Meta's Departing Chief AI Scientist Acknowledges Company's Manipulation of Test Results for Llama 4 Release
2026-01-03 / Read about 0 minute
Author:小编   

In April 2025, Meta unveiled its Llama 4 large - scale model, which came in two variants: Scout and Maverick. The model is touted to employ a Mixture of Experts (MoE) architecture, boasting a parameter count of up to 400 billion. It is designed to support multimodal processing and features a context window that surpasses 10 million tokens.

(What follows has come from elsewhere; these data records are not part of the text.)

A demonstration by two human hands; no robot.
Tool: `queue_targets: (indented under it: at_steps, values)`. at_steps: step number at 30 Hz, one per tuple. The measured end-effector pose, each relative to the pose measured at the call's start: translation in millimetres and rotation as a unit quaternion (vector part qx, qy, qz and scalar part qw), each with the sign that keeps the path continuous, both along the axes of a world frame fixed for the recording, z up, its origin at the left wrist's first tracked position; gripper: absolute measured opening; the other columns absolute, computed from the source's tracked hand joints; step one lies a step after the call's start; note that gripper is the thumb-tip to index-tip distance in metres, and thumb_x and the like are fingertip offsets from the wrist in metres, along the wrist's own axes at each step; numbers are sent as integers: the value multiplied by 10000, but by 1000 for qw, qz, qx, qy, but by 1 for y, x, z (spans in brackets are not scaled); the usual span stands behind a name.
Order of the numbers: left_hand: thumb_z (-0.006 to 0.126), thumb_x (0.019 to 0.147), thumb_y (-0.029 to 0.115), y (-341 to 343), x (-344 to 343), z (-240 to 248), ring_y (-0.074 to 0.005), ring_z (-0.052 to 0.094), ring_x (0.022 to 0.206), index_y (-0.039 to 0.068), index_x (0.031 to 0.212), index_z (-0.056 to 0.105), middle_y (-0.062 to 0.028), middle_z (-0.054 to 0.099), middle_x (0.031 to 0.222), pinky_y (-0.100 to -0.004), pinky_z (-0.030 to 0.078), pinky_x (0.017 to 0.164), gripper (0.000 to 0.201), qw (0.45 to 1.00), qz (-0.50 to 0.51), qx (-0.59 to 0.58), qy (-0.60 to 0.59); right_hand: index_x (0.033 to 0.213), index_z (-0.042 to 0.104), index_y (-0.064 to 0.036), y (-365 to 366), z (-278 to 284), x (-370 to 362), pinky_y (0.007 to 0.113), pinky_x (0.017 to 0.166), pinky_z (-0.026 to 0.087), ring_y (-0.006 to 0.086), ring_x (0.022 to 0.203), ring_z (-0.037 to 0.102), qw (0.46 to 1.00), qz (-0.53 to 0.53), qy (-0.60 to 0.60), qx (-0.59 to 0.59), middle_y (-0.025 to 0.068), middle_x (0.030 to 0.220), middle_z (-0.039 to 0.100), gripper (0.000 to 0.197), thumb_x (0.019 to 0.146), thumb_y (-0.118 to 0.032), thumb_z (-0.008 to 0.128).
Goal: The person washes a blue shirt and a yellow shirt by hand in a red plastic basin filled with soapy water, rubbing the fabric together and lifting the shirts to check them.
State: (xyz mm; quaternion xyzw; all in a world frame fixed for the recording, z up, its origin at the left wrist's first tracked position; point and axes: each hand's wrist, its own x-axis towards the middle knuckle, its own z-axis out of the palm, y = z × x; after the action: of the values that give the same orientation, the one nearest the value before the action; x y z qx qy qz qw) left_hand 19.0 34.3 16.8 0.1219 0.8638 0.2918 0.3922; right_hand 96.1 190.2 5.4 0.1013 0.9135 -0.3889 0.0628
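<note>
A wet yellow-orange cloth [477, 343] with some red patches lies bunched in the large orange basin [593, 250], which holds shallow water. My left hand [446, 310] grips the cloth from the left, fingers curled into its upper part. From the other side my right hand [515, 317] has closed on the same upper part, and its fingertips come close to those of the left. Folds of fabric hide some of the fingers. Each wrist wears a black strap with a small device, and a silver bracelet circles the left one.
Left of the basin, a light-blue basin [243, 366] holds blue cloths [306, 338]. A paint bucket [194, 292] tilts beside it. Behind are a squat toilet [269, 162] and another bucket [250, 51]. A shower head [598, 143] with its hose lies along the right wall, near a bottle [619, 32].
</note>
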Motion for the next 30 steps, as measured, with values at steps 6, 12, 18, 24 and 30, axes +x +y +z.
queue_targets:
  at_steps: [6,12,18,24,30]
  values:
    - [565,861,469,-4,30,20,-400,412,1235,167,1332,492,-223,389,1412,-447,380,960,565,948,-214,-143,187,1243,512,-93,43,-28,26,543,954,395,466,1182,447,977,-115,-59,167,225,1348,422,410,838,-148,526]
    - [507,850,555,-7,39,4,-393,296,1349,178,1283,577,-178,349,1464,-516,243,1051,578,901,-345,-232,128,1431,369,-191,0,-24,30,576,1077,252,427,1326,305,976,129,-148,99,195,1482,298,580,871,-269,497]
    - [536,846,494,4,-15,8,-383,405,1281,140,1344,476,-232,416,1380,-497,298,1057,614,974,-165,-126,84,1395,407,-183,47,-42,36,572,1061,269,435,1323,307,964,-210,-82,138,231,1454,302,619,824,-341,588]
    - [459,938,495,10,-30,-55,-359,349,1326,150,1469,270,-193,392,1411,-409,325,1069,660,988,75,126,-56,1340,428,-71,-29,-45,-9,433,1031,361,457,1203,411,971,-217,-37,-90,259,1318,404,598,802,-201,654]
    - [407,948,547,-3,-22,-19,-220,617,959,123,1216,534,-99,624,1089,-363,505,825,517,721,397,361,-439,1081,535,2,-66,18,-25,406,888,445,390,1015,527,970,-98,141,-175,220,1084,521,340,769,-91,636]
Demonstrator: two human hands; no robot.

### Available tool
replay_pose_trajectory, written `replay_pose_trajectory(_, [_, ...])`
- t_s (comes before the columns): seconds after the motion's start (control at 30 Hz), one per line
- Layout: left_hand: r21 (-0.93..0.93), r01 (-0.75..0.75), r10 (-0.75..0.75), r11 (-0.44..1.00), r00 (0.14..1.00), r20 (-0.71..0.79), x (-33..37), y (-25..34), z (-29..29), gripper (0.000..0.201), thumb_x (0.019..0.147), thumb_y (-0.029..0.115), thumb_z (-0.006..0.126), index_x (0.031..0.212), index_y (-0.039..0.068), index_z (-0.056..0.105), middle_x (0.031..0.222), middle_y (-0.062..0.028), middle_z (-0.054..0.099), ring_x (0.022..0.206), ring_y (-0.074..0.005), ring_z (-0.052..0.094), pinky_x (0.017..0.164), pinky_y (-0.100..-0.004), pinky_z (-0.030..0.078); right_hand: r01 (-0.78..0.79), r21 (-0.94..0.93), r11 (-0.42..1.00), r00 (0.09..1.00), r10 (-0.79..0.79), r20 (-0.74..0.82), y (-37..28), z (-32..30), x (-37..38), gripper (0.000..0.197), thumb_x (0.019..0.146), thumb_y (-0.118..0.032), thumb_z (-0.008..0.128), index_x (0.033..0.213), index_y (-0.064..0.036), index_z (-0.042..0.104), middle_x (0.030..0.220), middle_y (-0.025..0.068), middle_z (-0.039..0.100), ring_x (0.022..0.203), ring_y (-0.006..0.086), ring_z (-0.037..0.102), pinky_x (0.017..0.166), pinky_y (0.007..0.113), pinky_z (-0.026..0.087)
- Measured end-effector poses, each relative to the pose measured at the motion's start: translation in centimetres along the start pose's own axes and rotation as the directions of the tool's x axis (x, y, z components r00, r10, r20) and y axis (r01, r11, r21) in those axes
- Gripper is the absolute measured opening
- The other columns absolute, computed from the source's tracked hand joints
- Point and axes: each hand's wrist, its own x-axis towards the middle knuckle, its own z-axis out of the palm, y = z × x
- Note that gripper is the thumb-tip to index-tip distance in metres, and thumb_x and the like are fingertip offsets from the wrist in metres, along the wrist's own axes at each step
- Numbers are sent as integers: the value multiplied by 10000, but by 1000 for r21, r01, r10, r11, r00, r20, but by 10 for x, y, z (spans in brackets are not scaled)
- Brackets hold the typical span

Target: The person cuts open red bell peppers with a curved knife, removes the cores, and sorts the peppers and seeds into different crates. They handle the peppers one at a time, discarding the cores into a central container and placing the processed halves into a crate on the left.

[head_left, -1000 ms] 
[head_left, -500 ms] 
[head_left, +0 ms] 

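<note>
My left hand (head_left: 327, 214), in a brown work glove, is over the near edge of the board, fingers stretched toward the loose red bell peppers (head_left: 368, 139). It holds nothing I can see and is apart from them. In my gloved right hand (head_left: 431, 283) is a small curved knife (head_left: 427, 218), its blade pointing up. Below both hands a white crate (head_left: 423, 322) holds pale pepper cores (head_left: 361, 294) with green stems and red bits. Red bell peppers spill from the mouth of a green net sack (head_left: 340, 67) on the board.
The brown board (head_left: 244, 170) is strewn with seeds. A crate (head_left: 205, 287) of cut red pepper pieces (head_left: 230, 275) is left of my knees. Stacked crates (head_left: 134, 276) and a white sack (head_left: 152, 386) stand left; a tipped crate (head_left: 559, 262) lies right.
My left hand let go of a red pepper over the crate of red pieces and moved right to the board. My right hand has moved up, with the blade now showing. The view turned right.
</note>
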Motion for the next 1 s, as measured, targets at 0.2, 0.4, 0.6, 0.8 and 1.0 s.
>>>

However, post - release, the model's actual performance left much to be desired, especially in programming tasks. The Maverick version managed to score a mere 16% on the aider multilingual coding benchmark test. This score was significantly lower than anticipated and even lagged behind models with far fewer parameters. Moreover, Llama 4 demonstrated notable deficiencies in areas such as context recall and conversational coherence. There was a substantial chasm between its real - world performance and the claims made in official announcements.

In a more contentious development, internal staff members disclosed that during the training phase, Meta might have incorporated test set data into the training set. This was allegedly done to boost the model's scores on benchmark tests, sparking allegations of 'cheating.' Although Meta officially refuted these accusations, the damage to Llama 4's reputation was already done. This led to the exit of key team members.

This incident not only laid bare the technical shortcomings of Llama 4 but also ignited a flurry of discussions within the open - source AI community. The focus of these discussions centered on the transparency and ethical concerns surrounding model evaluation.